Education featured Healthcare

An island in turmoil: Living the Cape Breton mental health crisis

KJIPUKTUK (Halifax) – Cape Breton is in a crisis situation.  We are a beautiful little island, a “rock in the sea”, with a population of around 100,000. We have a diverse and wonderful culture. We are also having some serious issues.

Saturday past I attended the funeral of a beautiful 13 year old girl who was murdered by words. It was the most heartbreaking service I have ever attended. She was the third child in our school district to die by suicide due to bullying in the last few months. It really makes you sit back and think, what the hell are we doing wrong? What is happening on our little island? How can we save these children?

Photo CBC

After a lot of tears and talking to my kids and deep thought and prayer, this is what I came up with. Our island is falling apart. We are losing the services our children need most.

Bullying has always been part of growing up. It sucks and it is hard and it hurts. I remember in grade 7 and 8 going to see the guidance counselor often, he was a great man and would chat with me and help me through it. Our children today don’t always have that. Many schools ( including my boys schools ) have shared guidance. Meaning the guidance counselor may be at your school or at one of the other schools they have to cover. If you are in a crisis, well, you wait.

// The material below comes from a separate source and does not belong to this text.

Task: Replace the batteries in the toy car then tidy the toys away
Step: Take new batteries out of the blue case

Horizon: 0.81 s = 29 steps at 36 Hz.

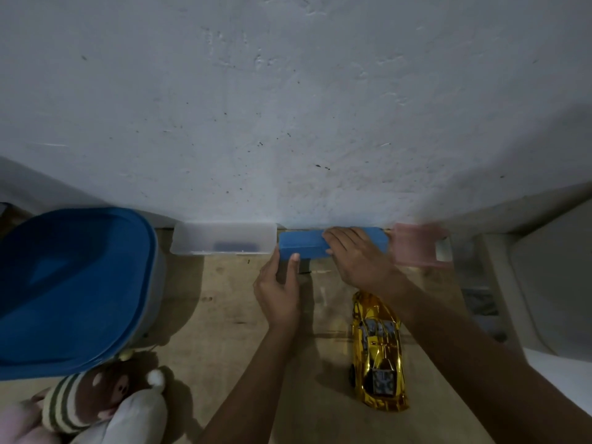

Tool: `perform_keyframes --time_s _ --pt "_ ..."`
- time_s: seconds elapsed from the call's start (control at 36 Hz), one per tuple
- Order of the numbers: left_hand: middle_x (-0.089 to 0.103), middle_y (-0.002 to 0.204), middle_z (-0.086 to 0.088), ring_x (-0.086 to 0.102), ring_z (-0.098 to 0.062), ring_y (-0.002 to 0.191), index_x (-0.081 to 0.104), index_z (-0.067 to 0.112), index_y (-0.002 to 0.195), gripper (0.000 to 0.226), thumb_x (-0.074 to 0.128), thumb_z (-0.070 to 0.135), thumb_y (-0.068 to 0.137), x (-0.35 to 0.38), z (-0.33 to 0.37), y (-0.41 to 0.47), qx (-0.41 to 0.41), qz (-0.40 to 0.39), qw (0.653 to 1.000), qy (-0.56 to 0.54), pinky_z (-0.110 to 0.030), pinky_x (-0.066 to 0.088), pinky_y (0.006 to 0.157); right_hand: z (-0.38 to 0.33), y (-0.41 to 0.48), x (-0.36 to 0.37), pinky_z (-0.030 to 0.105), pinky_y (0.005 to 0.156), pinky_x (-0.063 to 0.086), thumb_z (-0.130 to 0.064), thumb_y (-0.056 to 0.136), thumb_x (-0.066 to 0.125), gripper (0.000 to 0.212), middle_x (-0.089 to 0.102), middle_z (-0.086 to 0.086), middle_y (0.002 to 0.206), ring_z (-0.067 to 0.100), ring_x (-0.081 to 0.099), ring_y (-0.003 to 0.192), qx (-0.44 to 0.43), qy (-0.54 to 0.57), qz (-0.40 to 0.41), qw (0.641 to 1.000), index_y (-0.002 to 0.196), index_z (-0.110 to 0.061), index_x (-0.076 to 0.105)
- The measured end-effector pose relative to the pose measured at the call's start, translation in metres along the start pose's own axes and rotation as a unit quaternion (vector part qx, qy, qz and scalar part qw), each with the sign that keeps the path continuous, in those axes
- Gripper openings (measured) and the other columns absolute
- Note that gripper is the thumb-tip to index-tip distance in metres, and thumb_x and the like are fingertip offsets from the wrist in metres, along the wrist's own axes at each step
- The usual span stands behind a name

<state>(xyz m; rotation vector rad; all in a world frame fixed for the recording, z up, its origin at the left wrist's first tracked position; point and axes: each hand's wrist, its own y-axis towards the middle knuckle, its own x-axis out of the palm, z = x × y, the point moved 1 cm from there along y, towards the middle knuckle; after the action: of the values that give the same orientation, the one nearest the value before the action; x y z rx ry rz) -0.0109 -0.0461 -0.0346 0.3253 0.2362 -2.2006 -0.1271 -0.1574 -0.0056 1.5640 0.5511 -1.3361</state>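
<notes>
Your left hand [282,283] grips the blue box [301,245] by its end — bracing it. Your right hand [358,254] curls over its lid, likely to open it

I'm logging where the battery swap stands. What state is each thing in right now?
Blue box: looks closed, against the wall.
Left hand: grips the blue box's left end.
Right hand: lies on its top; grip unclear.
Clear box: looks closed, something dark inside.
Blue-lidded tub: lid on.
Gold toy car: upright on its wheels, untouched.
Pink box: too blurred to tell.
</notes>
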Motion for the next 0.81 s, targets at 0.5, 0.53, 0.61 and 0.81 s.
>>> perform_keyframes --time_s 0.5,0.53,0.61,0.81 --pt "0.070 0.110 0.005 0.064 -0.002 0.096 0.057 0.021 0.130 0.065 0.057 0.062 0.079 0.001 0.000 0.003 0.009 0.006 1.000 0.003 -0.037 0.057 0.084 0.000 0.008 -0.004 0.033 0.083 0.041 -0.022 0.093 0.040 0.034 0.069 0.012 0.089 0.025 0.066 0.079 0.047 0.040 -0.046 0.997 0.095 -0.001 0.066" --pt "0.071 0.109 0.005 0.065 -0.002 0.095 0.058 0.021 0.129 0.065 0.057 0.062 0.079 0.001 0.002 0.003 0.006 0.010 1.000 0.000 -0.037 0.057 0.083 0.000 0.009 -0.003 0.032 0.084 0.038 -0.022 0.093 0.040 0.033 0.069 0.012 0.088 0.025 0.065 0.078 0.052 0.045 -0.048 0.996 0.095 -0.001 0.066" --pt "0.071 0.108 0.005 0.065 -0.002 0.094 0.058 0.021 0.129 0.064 0.059 0.060 0.079 0.000 0.001 0.002 0.009 0.002 1.000 -0.011 -0.036 0.057 0.084 0.000 0.010 -0.002 0.032 0.085 0.035 -0.020 0.092 0.041 0.030 0.069 0.012 0.086 0.026 0.065 0.076 0.079 0.068 -0.061 0.993 0.095 -0.001 0.065" --pt "0.071 0.107 0.005 0.065 -0.004 0.097 0.055 0.020 0.132 0.061 0.059 0.054 0.082 -0.006 -0.002 0.000 0.020 -0.030 0.999 0.001 -0.037 0.057 0.083 0.007 0.031 -0.020 0.035 0.077 0.049 -0.027 0.090 0.036 0.037 0.070 0.009 0.080 0.026 0.065 0.069 0.111 0.110 -0.111 0.981 0.089 -0.005 0.065"
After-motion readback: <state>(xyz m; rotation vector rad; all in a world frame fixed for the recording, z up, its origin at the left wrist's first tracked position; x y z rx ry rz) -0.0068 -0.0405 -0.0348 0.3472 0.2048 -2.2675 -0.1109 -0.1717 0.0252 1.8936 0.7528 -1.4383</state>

School psychologists are covering even more territory. Psych Ed evaluations can take years, leaving kids falling behind waiting for assessments that could explain why they are having difficulties. If a fish is being tested on how well they climb a tree, they will live their lives thinking they are stupid. The same goes for children. These kids can not go years waiting to find out what their learning disabilities are.

Of course, if you are able to afford it, you can pay the $1,200 or so out of pocket rather then wait, but the poverty level is so high in Cape Breton, not many can afford it. So, the kids fall behind, they are either being bullied for being different or lashing out from not being understood. We can’t keep losing these services that our children so desperately need in the school system. The teachers are  wonderful, but the system is broken. They can only work with what they have. Our small schools are closing, the ones that are staying open are filled to bursting.

If you are really worried about your child, you can take them to the doctor for a chat, see if there is something deeper happening. That is, if you are one of the lucky ones to have a family doctor. My children and I have been on the waiting list for a few years. We were lucky to have a clinic we could go to but it recently closed. Our list of diagnosis is, in no particular order, autism, ADHD, Tourettes, SPD, OCD, Gingival Hyperphasia, various issues related to micro prematurity, and B12 deficiency requiring bi-weekly injections.

We have no primary care. The nearest walk in clinic is 40 minutes away, and they only take a certain amount of patients a day. They also can’t prescribe the narcotics that one of my sons needs to function on a daily basis. Our emergency room is only open from 8-3 and is often closed on weekends, emergency rooms also don’t prescribe his narcotics. The next closest hospital is so overcrowded that it is the norm to wait 8+ hours to be seen, not at the fault of the wonderful nurses and docs who do their best with what they have, but with the system itself that is broken.

We also have mental health services you can turn to, if you don’t mind waiting. I recently waited 8 months for an intake appointment for my son. From what I am hearing we are some of the lucky ones, the average wait times are over a year. If you are in crisis you simply can’t wait for a year to see a mental health specialist.

With all of these hurdles facing us on this island, it’s not hard to lose hope. How are we as parents supposed to help our kids if we can’t even get them mental health help in a timely fashion? We can monitor their social media, watch their phones, have all their passwords….. but it still takes a village. We need and deserve access to the specialists that can help our kids.